Personal information
- Full name: Rosie Sutton
- Date of birth: 19 January 1990 (age 36)
- Place of birth: Tweed Heads, Australia
- Height: 1.67 m (5 ft 5+1⁄2 in)
- Position: Striker

Team information
- Current team: Brisbane Roar
- Number: 9

Senior career*
- Years: Team / Apps / (Gls)
- 2012–2013: Perth Glory / 12 / (5)
- 2013: ÍBV / 12 / (2)
- 2013–2014: Perth Glory / 10 / (4)
- 2015–2016: Adelaide United / 12 / (5)
- 2016–2017: Perth Glory / 14 / (7)
- 2017–2018: Western Sydney Wanderers / 6 / (1)
- 2019–2020: Melbourne Victory / 9 / (1)
- 2020–: Brisbane Roar / 4 / (0)

= Rosie Sutton =

Australian soccer player

Rosie Sutton (born 19 January 1990) is an Australian soccer player, who plays for Brisbane Roar in the Australian W-League.

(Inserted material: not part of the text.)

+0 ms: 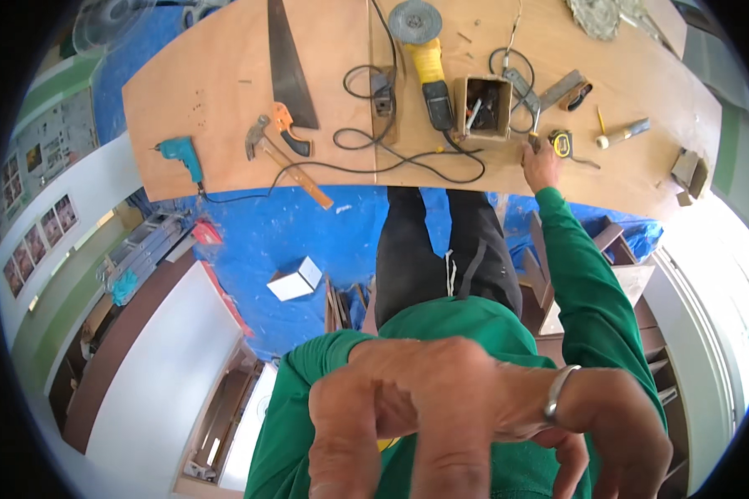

She has previously played for Perth Glory, Adelaide United, Western Sydney Wanderers, and Melbourne Victory in the Australian W-League as for ÍBV in the Icelandic Úrvalsdeild kvenna.

==Club career==
===Adelaide United===
In 2015, Sutton joined Adelaide United after a stint with Queensland team Eastern Suburbs.

===Melbourne Victory===
After sitting out the 2018–19 season, Sutton joined Melbourne Victory in October 2019.

===Brisbane Roar===
In November 2020, Sutton joined Brisbane Roar ahead of the 2020–21 W-League season.